[[ Source data, beginning ]]

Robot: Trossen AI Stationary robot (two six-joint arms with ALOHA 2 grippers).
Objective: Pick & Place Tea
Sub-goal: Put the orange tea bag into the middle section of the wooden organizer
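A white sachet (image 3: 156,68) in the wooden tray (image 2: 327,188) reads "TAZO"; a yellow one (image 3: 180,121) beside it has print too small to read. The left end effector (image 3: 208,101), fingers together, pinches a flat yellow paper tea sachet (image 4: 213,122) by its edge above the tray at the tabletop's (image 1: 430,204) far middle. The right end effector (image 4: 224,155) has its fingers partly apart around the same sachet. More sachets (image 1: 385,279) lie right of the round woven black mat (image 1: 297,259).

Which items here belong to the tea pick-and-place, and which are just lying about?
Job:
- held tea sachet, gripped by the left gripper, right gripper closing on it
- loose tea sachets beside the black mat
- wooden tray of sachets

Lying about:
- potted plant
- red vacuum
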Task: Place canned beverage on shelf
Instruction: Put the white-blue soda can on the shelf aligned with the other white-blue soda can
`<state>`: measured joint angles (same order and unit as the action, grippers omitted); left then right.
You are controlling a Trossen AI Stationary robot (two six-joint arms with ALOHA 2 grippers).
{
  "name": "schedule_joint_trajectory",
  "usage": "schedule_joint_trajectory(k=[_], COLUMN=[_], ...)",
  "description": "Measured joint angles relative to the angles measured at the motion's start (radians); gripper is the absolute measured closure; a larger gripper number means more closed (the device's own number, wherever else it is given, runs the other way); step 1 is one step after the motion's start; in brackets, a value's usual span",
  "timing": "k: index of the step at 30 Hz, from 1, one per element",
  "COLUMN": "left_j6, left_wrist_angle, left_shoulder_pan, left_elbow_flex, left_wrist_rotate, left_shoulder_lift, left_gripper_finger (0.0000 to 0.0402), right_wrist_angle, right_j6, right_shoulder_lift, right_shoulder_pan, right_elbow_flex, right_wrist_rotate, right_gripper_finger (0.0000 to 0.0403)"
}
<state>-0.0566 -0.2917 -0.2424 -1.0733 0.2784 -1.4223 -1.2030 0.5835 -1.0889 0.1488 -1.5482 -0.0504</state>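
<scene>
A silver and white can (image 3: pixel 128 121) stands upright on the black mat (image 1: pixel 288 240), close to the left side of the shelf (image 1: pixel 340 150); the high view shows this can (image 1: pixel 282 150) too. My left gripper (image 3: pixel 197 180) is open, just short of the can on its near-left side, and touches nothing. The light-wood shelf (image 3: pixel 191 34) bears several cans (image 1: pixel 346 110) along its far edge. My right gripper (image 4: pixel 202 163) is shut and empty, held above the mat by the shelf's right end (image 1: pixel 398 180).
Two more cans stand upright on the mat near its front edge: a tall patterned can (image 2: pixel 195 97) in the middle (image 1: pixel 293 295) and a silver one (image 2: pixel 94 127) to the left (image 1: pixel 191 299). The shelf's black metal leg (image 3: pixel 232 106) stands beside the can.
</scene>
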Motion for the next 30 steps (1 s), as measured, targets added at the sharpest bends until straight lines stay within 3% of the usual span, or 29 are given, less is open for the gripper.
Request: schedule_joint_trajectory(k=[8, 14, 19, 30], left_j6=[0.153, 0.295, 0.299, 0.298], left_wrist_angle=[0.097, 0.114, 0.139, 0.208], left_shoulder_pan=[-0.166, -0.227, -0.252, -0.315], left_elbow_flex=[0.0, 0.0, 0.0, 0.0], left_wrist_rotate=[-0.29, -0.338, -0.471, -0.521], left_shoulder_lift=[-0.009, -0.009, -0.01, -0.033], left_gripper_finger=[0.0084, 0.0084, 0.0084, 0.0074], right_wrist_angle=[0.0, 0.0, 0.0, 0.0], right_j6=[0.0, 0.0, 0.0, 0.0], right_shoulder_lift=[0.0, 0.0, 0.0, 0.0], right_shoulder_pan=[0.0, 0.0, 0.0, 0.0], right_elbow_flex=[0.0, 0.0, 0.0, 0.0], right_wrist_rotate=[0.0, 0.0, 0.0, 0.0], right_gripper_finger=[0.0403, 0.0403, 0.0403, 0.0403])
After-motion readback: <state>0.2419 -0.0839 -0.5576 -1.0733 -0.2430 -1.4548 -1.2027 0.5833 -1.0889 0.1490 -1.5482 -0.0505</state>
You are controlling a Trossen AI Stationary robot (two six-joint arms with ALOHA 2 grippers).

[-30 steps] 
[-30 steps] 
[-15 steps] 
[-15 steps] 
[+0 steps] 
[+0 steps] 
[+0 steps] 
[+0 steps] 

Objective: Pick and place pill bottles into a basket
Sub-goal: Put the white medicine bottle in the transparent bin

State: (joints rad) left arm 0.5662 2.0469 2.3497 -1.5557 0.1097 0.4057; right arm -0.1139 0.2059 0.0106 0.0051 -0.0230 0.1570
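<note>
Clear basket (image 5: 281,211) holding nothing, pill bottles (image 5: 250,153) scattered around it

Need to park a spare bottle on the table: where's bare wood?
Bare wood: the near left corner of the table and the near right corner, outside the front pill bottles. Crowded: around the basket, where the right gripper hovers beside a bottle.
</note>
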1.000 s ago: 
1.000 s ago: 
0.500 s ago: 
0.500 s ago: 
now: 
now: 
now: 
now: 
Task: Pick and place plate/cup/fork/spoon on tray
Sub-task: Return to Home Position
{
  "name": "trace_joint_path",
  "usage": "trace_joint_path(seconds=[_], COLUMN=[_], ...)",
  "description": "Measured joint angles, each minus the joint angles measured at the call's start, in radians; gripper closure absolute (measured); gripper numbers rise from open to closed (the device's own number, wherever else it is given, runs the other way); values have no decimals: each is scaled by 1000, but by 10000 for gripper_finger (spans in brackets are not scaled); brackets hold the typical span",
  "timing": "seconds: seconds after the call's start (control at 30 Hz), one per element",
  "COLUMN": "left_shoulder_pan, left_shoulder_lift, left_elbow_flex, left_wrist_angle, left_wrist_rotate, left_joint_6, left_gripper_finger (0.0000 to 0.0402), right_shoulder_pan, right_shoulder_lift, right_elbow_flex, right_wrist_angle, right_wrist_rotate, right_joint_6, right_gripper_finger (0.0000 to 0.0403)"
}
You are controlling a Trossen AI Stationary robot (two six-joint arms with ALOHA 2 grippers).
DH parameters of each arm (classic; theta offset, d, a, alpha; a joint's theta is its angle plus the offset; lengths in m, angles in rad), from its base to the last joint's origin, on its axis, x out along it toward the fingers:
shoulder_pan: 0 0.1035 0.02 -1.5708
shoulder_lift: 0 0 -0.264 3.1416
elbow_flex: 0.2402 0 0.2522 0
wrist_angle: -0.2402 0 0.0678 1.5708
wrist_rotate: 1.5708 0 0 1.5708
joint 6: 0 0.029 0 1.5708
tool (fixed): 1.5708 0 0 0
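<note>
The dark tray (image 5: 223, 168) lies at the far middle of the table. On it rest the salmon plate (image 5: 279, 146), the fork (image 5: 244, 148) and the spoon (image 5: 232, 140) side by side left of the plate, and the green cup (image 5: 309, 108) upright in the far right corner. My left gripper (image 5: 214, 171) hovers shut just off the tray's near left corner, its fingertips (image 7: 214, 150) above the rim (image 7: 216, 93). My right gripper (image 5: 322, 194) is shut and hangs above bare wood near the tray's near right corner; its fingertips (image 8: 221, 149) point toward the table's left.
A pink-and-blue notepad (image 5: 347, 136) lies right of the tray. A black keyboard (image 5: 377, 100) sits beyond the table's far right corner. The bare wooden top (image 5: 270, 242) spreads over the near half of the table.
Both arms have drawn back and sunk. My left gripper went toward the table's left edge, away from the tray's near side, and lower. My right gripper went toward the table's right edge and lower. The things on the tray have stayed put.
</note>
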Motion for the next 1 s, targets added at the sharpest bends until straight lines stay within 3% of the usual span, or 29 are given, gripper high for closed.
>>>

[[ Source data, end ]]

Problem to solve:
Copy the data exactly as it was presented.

Task response:
Robot: Trossen AI Stationary robot (two six-joint arms with ALOHA 2 grippers).
Objective: Pick & Place Tea
Sub-goal: Put the orange tea bag into the middle section of the wooden organizer
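A white sachet (image 3: 156,68) in the wooden tray (image 2: 327,188) reads "TAZO"; a yellow one (image 3: 180,121) beside it has print too small to read. The left end effector (image 3: 208,101), fingers together, pinches a flat yellow paper tea sachet (image 4: 213,122) by its edge above the tray at the tabletop's (image 1: 430,204) far middle. The right end effector (image 4: 224,155) has its fingers partly apart around the same sachet. More sachets (image 1: 385,279) lie right of the round woven black mat (image 1: 297,259).

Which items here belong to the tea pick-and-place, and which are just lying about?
Job:
- held tea sachet, gripped by the left gripper, right gripper closing on it
- loose tea sachets beside the black mat
- wooden tray of sachets

Lying about:
- potted plant
- red vacuum
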Task: Place canned beverage on shelf
Instruction: Put the white-blue soda can on the shelf aligned with the other white-blue soda can
`<state>`: measured joint angles (same order and unit as the action, grippers omitted); left then right.
You are controlling a Trossen AI Stationary robot (two six-joint arms with ALOHA 2 grippers).
{
  "name": "schedule_joint_trajectory",
  "usage": "schedule_joint_trajectory(k=[_], COLUMN=[_], ...)",
  "description": "Measured joint angles relative to the angles measured at the motion's start (radians); gripper is the absolute measured closure; a larger gripper number means more closed (the device's own number, wherever else it is given, runs the other way); step 1 is one step after the motion's start; in brackets, a value's usual span",
  "timing": "k: index of the step at 30 Hz, from 1, one per element",
  "COLUMN": "left_j6, left_wrist_angle, left_shoulder_pan, left_elbow_flex, left_wrist_rotate, left_shoulder_lift, left_gripper_finger (0.0000 to 0.0402), right_wrist_angle, right_j6, right_shoulder_lift, right_shoulder_pan, right_elbow_flex, right_wrist_rotate, right_gripper_finger (0.0000 to 0.0403)"
}
<state>-0.0566 -0.2917 -0.2424 -1.0733 0.2784 -1.4223 -1.2030 0.5835 -1.0889 0.1488 -1.5482 -0.0504</state>
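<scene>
A silver and white can (image 3: pixel 128 121) stands upright on the black mat (image 1: pixel 288 240), close to the left side of the shelf (image 1: pixel 340 150); the high view shows this can (image 1: pixel 282 150) too. My left gripper (image 3: pixel 197 180) is open, just short of the can on its near-left side, and touches nothing. The light-wood shelf (image 3: pixel 191 34) bears several cans (image 1: pixel 346 110) along its far edge. My right gripper (image 4: pixel 202 163) is shut and empty, held above the mat by the shelf's right end (image 1: pixel 398 180).
Two more cans stand upright on the mat near its front edge: a tall patterned can (image 2: pixel 195 97) in the middle (image 1: pixel 293 295) and a silver one (image 2: pixel 94 127) to the left (image 1: pixel 191 299). The shelf's black metal leg (image 3: pixel 232 106) stands beside the can.
</scene>
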Motion for the next 30 steps (1 s), as measured, targets added at the sharpest bends until straight lines stay within 3% of the usual span, or 29 are given, less is open for the gripper.
Request: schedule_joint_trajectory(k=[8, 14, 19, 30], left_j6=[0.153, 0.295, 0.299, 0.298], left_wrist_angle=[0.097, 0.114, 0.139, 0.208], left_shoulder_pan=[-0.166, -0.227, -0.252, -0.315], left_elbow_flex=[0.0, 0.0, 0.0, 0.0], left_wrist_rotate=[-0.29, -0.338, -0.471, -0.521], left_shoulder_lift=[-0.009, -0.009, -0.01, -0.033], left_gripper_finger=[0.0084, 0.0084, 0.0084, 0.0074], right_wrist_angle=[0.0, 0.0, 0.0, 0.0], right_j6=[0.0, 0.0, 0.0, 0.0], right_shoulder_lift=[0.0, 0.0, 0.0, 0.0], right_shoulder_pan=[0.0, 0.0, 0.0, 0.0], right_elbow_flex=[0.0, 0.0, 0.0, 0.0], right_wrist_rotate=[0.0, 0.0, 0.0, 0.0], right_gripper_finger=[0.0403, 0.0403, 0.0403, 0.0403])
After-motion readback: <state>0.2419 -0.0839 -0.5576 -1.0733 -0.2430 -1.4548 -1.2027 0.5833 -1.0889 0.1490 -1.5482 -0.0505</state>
You are controlling a Trossen AI Stationary robot (two six-joint arms with ALOHA 2 grippers).

[-30 steps] 
[-30 steps] 
[-15 steps] 
[-15 steps] 
[+0 steps] 
[+0 steps] 
[+0 steps] 
[+0 steps] 

Objective: Pick and place pill bottles into a basket
Sub-goal: Put the white medicine bottle in the transparent bin

State: (joints rad) left arm 0.5662 2.0469 2.3497 -1.5557 0.1097 0.4057; right arm -0.1139 0.2059 0.0106 0.0051 -0.0230 0.1570
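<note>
Clear basket (image 5: 281,211) holding nothing, pill bottles (image 5: 250,153) scattered around it

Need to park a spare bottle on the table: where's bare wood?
Bare wood: the near left corner of the table and the near right corner, outside the front pill bottles. Crowded: around the basket, where the right gripper hovers beside a bottle.
</note>
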1.000 s ago: 
1.000 s ago: 
0.500 s ago: 
0.500 s ago: 
now: 
now: 
now: 
now: 
Task: Pick and place plate/cup/fork/spoon on tray
Sub-task: Return to Home Position
{
  "name": "trace_joint_path",
  "usage": "trace_joint_path(seconds=[_], COLUMN=[_], ...)",
  "description": "Measured joint angles, each minus the joint angles measured at the call's start, in radians; gripper closure absolute (measured); gripper numbers rise from open to closed (the device's own number, wherever else it is given, runs the other way); values have no decimals: each is scaled by 1000, but by 10000 for gripper_finger (spans in brackets are not scaled); brackets hold the typical span",
  "timing": "seconds: seconds after the call's start (control at 30 Hz), one per element",
  "COLUMN": "left_shoulder_pan, left_shoulder_lift, left_elbow_flex, left_wrist_angle, left_wrist_rotate, left_joint_6, left_gripper_finger (0.0000 to 0.0402), right_shoulder_pan, right_shoulder_lift, right_elbow_flex, right_wrist_angle, right_wrist_rotate, right_joint_6, right_gripper_finger (0.0000 to 0.0403)"
}
You are controlling a Trossen AI Stationary robot (two six-joint arms with ALOHA 2 grippers).
DH parameters of each arm (classic; theta offset, d, a, alpha; a joint's theta is its angle plus the offset; lengths in m, angles in rad), from its base to the last joint's origin, on its axis, x out along it toward the fingers:
shoulder_pan: 0 0.1035 0.02 -1.5708
shoulder_lift: 0 0 -0.264 3.1416
elbow_flex: 0.2402 0 0.2522 0
wrist_angle: -0.2402 0 0.0678 1.5708
wrist_rotate: 1.5708 0 0 1.5708
joint 6: 0 0.029 0 1.5708
tool (fixed): 1.5708 0 0 0
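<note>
The dark tray (image 5: 223, 168) lies at the far middle of the table. On it rest the salmon plate (image 5: 279, 146), the fork (image 5: 244, 148) and the spoon (image 5: 232, 140) side by side left of the plate, and the green cup (image 5: 309, 108) upright in the far right corner. My left gripper (image 5: 214, 171) hovers shut just off the tray's near left corner, its fingertips (image 7: 214, 150) above the rim (image 7: 216, 93). My right gripper (image 5: 322, 194) is shut and hangs above bare wood near the tray's near right corner; its fingertips (image 8: 221, 149) point toward the table's left.
A pink-and-blue notepad (image 5: 347, 136) lies right of the tray. A black keyboard (image 5: 377, 100) sits beyond the table's far right corner. The bare wooden top (image 5: 270, 242) spreads over the near half of the table.
Both arms have drawn back and sunk. My left gripper went toward the table's left edge, away from the tray's near side, and lower. My right gripper went toward the table's right edge and lower. The things on the tray have stayed put.
</note>
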Motion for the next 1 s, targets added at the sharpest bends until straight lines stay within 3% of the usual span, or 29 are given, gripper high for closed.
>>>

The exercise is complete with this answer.